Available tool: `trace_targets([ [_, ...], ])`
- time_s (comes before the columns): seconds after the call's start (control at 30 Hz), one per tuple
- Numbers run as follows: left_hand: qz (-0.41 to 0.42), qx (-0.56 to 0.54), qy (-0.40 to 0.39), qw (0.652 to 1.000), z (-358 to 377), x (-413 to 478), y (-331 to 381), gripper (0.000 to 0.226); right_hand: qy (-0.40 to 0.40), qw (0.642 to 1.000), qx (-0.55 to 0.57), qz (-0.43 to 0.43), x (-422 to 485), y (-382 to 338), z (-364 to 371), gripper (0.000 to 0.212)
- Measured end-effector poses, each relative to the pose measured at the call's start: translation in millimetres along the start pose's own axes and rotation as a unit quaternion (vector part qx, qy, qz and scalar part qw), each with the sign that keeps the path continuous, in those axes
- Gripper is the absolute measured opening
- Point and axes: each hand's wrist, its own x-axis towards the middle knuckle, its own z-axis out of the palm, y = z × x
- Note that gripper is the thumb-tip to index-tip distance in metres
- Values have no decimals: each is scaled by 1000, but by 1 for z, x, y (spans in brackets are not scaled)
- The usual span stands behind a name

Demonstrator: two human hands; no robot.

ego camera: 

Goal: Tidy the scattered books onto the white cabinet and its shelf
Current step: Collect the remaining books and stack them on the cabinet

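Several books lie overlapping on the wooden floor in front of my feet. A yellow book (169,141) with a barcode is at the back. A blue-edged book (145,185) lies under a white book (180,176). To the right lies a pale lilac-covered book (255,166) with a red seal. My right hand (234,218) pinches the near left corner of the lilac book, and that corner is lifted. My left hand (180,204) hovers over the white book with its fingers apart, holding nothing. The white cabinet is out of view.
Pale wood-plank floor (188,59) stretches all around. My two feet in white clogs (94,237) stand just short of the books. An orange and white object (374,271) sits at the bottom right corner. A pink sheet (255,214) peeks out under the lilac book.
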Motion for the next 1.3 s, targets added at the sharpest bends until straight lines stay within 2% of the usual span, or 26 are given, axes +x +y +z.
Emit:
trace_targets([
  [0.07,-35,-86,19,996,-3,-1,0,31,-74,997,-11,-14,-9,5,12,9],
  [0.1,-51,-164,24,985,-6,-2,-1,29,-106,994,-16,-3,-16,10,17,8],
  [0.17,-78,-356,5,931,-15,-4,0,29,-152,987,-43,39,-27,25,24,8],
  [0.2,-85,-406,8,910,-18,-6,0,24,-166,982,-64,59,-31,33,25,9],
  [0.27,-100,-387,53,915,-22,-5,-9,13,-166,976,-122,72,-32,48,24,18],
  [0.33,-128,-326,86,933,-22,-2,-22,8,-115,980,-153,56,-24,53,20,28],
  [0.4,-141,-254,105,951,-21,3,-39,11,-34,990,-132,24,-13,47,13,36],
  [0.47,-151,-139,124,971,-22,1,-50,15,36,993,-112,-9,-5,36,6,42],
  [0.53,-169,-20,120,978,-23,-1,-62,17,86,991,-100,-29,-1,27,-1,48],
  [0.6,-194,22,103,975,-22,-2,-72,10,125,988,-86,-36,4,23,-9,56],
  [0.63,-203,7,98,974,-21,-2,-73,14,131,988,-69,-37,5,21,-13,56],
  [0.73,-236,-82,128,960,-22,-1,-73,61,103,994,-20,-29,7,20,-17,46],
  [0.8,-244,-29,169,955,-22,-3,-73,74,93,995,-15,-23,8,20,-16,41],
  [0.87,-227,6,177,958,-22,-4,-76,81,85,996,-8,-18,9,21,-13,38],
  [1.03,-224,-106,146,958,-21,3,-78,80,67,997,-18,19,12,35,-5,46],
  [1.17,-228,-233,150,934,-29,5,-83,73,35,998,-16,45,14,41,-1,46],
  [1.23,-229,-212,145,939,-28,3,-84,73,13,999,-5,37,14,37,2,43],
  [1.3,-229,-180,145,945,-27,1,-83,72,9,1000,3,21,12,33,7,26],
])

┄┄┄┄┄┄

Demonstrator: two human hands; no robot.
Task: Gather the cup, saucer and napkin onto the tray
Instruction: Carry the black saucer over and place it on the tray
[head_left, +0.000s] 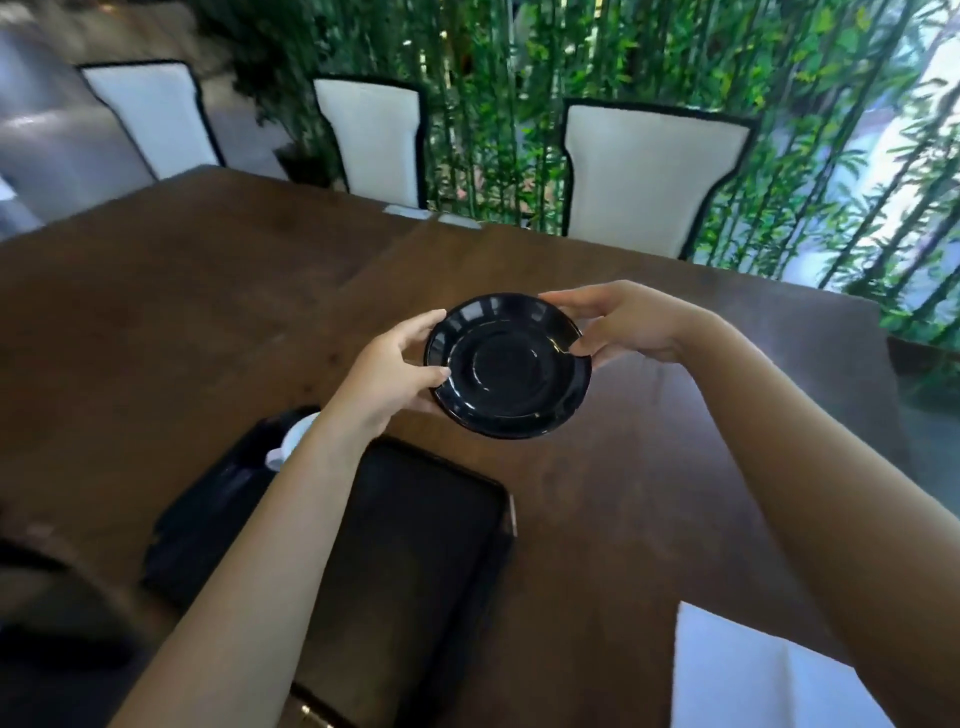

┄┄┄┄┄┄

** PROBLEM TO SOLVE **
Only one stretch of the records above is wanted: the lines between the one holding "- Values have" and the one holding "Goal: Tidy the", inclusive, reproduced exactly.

** TASK RESULT **
- Values have no decimals: each is scaled by 1000, but by 1 for z, x, y (spans in brackets are not scaled)
- The usual span stands behind a name

Demonstrator: two human hands; no robot.

ego camera: 

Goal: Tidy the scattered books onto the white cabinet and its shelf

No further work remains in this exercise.